__Exercise requirements__
Scan the data below and copy each line where "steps" occurs.

(Extracted data entries)
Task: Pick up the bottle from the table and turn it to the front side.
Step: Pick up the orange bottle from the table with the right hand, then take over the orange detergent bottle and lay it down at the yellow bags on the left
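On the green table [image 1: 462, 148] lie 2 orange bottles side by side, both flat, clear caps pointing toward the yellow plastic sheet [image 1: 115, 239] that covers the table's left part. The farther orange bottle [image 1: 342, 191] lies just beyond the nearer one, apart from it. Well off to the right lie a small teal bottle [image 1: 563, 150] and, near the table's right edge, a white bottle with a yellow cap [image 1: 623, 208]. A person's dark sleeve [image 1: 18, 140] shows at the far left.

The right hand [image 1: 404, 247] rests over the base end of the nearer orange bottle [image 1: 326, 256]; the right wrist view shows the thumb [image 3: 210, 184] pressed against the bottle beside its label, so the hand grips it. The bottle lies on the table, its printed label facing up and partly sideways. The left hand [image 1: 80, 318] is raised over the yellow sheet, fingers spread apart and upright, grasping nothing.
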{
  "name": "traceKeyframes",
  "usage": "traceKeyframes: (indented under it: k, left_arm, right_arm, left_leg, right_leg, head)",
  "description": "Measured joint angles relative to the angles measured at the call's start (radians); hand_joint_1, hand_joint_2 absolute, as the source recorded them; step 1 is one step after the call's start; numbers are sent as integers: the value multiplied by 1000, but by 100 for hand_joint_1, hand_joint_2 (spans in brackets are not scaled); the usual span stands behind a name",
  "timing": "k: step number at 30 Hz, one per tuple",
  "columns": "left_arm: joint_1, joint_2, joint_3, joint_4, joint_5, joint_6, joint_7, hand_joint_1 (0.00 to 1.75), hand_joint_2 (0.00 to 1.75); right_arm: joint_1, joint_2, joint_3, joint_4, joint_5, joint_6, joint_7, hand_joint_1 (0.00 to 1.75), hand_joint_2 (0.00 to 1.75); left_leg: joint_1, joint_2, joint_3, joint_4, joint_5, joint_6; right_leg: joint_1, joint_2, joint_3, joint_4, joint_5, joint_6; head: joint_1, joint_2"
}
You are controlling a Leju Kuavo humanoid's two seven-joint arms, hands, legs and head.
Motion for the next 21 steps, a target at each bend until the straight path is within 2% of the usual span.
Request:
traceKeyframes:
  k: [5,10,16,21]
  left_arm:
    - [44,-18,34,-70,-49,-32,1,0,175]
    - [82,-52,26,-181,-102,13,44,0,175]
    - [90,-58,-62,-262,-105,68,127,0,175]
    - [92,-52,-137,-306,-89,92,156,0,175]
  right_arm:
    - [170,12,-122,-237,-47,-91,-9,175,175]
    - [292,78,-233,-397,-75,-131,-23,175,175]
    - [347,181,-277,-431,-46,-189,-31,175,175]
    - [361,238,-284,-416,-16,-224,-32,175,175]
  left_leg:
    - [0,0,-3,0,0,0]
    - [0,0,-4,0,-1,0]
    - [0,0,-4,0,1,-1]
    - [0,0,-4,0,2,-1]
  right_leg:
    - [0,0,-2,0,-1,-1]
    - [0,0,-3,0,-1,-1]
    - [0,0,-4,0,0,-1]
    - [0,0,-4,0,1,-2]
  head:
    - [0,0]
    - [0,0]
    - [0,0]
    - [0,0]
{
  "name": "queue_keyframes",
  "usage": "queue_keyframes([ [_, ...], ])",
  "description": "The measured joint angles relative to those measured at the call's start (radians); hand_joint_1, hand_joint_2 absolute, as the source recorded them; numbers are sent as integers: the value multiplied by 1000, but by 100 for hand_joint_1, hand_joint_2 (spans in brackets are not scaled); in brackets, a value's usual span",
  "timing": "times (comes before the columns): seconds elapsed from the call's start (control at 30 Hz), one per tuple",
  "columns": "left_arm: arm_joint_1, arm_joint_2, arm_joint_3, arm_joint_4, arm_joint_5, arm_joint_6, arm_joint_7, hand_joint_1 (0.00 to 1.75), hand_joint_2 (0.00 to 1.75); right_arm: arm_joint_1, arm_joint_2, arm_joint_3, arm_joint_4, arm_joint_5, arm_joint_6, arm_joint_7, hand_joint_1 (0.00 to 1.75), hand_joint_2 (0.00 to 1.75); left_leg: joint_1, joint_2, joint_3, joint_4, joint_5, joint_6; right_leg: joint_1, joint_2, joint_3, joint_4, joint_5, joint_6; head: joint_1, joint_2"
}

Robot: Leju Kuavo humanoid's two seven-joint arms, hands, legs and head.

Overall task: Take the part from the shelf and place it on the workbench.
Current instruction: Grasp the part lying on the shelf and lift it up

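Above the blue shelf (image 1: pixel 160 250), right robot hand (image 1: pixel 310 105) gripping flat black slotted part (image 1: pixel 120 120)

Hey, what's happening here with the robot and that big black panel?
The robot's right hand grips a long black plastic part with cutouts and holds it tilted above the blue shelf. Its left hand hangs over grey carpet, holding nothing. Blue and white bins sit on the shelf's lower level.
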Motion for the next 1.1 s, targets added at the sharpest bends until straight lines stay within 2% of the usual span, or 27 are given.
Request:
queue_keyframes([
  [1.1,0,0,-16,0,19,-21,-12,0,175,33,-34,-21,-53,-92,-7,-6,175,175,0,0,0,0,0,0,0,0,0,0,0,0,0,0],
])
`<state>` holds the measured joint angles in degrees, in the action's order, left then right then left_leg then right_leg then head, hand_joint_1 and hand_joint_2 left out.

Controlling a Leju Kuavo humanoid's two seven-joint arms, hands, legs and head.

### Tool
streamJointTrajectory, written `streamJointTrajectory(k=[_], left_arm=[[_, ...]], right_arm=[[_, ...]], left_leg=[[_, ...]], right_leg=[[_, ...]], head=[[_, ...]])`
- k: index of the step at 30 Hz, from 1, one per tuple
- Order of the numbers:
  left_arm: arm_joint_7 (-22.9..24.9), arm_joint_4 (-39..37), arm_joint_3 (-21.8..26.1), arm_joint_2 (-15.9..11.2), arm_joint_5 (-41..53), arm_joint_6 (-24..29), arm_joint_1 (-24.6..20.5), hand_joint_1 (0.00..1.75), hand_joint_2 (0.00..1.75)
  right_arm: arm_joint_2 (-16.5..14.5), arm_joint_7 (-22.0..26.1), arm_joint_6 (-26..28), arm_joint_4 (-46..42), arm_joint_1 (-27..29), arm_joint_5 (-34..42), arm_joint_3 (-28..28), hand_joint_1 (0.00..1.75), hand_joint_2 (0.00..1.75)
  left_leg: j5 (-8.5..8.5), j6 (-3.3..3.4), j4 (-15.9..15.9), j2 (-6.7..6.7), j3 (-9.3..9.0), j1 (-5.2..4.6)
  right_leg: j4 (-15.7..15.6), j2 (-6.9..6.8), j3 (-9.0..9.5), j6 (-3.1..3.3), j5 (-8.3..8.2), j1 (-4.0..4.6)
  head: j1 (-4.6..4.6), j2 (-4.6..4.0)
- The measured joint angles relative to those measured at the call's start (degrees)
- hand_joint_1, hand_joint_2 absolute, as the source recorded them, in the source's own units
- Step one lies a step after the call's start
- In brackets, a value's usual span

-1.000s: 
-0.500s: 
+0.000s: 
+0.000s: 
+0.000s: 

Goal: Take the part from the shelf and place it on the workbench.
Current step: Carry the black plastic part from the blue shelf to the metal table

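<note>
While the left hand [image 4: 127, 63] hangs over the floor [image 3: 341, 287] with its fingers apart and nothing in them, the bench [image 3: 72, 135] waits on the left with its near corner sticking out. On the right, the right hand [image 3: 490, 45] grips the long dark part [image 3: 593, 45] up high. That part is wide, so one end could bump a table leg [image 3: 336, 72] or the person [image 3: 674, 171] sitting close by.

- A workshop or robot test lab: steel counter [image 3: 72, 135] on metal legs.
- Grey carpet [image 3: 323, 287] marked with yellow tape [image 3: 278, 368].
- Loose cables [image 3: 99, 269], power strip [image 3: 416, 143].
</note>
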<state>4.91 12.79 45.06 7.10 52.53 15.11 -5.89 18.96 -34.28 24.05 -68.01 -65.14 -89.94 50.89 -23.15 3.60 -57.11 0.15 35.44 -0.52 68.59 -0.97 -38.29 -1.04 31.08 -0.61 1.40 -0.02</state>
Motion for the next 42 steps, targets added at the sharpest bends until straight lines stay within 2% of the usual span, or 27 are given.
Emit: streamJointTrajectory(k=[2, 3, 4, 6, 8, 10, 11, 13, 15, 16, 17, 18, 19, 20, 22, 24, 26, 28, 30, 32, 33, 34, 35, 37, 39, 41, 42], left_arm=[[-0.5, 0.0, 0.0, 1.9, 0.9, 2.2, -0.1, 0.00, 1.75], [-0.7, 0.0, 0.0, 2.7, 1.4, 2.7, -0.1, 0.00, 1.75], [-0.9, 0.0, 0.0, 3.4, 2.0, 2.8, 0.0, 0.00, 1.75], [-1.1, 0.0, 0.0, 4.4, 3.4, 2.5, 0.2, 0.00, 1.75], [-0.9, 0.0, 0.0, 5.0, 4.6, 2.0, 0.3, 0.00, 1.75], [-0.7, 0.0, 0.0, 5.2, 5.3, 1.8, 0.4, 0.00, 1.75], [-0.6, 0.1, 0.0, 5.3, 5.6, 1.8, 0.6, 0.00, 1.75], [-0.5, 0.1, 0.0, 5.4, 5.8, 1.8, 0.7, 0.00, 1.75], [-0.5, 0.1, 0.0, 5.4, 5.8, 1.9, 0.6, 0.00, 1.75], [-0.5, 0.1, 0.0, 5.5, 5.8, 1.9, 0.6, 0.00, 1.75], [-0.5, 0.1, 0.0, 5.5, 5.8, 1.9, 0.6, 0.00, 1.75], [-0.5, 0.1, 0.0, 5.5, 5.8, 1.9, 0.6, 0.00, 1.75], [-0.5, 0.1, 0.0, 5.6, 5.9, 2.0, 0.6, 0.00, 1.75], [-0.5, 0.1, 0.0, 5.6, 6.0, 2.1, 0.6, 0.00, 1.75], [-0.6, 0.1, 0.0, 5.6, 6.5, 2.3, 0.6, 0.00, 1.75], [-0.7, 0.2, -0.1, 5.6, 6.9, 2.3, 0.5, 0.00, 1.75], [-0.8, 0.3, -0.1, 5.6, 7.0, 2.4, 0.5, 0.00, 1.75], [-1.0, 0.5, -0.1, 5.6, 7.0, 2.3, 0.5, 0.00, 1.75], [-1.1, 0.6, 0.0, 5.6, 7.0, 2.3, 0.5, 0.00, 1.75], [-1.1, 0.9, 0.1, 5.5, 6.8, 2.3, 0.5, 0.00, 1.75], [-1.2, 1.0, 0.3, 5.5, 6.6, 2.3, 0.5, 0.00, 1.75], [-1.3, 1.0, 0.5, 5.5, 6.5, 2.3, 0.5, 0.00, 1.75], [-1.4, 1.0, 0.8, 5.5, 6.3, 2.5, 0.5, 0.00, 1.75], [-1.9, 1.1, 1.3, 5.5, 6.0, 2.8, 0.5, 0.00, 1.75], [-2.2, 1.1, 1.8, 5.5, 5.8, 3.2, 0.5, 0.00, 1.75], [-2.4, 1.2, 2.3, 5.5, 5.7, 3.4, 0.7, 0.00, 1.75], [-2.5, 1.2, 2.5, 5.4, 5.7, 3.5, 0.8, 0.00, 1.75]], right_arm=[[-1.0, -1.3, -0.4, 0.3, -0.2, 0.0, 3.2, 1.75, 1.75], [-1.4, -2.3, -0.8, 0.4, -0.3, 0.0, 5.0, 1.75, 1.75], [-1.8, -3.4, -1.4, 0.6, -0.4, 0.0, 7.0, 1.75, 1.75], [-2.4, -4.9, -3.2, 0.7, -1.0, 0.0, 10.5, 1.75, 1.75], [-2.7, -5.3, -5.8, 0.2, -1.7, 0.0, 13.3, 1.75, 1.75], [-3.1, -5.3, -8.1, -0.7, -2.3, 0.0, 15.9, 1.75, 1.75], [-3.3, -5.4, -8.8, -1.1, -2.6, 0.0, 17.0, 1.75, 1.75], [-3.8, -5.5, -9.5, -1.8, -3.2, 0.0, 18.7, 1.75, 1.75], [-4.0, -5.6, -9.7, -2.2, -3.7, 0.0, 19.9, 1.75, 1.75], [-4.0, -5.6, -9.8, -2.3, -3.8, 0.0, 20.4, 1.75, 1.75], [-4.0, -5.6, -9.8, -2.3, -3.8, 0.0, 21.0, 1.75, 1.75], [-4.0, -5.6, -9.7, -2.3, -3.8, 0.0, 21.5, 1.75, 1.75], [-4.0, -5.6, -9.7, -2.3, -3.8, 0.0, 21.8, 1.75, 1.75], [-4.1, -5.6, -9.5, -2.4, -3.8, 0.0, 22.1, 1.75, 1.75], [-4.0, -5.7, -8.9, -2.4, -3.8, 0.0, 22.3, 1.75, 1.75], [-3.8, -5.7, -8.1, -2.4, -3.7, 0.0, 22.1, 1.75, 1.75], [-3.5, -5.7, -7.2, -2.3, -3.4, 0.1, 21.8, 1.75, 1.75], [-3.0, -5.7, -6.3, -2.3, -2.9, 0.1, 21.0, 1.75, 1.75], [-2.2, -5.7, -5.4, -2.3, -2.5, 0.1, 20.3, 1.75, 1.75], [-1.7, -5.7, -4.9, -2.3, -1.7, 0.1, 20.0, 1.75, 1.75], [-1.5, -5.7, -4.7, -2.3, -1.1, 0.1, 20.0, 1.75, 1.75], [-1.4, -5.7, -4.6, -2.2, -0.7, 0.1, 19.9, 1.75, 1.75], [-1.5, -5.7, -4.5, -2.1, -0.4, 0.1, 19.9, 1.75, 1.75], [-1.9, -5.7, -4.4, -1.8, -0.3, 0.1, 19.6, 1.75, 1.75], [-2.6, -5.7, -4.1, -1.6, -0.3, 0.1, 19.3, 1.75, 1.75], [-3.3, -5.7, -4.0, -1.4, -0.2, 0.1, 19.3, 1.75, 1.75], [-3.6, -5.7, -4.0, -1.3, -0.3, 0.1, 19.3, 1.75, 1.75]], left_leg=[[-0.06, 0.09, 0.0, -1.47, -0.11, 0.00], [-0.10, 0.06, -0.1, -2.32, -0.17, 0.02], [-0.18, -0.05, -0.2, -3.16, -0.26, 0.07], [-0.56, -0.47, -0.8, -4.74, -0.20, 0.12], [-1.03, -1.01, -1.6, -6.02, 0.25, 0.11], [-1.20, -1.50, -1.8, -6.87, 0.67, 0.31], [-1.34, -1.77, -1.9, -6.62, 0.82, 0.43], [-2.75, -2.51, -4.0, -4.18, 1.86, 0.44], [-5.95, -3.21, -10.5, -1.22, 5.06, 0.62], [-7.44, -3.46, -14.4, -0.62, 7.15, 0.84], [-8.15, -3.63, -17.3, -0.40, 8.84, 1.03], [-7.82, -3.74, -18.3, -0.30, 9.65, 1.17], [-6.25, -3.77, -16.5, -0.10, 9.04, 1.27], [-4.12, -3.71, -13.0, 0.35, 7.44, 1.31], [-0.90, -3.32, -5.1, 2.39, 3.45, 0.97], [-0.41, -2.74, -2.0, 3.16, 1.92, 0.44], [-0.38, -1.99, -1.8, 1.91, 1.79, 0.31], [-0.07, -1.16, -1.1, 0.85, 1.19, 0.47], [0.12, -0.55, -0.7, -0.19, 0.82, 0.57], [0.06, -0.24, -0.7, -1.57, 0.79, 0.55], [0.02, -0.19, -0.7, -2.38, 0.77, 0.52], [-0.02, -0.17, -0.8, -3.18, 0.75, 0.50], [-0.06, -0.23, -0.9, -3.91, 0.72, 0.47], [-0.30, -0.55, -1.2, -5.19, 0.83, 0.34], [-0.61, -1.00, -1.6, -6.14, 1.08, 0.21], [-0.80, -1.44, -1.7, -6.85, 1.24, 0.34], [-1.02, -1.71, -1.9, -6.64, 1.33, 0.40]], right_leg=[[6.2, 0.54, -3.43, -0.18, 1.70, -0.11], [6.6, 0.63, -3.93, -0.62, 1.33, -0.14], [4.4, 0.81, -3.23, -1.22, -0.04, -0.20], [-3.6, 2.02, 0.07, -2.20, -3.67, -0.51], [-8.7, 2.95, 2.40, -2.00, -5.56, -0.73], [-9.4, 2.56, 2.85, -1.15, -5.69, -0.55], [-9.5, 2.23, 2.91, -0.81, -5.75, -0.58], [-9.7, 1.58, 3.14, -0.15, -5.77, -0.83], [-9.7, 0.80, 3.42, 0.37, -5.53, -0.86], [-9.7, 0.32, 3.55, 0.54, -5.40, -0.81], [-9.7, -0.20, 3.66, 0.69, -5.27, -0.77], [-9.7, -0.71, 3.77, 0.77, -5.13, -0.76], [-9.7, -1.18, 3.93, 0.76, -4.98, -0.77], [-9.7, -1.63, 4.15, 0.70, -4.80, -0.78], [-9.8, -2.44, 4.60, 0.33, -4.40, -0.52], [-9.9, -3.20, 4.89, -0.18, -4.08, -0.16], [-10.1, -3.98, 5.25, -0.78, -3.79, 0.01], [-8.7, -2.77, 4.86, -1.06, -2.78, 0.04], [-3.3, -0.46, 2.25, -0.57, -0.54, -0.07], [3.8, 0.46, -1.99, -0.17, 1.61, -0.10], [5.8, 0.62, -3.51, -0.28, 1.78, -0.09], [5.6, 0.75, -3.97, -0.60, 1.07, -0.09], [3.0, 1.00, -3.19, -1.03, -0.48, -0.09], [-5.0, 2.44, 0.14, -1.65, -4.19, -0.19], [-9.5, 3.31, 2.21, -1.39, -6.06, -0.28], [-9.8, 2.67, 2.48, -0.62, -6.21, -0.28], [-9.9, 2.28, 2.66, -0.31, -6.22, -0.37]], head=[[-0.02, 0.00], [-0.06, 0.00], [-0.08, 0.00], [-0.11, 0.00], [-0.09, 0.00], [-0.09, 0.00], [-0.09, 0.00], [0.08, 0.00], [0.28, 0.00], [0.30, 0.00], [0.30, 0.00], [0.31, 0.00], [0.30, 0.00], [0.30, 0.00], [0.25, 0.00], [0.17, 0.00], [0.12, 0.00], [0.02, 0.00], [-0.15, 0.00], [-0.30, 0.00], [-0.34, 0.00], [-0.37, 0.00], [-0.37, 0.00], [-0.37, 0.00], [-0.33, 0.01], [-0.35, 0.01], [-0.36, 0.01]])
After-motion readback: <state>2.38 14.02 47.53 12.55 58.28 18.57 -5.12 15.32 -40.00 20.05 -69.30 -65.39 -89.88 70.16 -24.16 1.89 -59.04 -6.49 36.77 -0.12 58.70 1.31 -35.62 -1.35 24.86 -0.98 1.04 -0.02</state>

__Your solution__
Motion for the next 21 steps, a target at each bend until the straight path is within 2% of the usual span.
Motion for the next 42 steps, targets added at the sharpest bends until straight lines stay within 2% of the usual span, or 27 are given.

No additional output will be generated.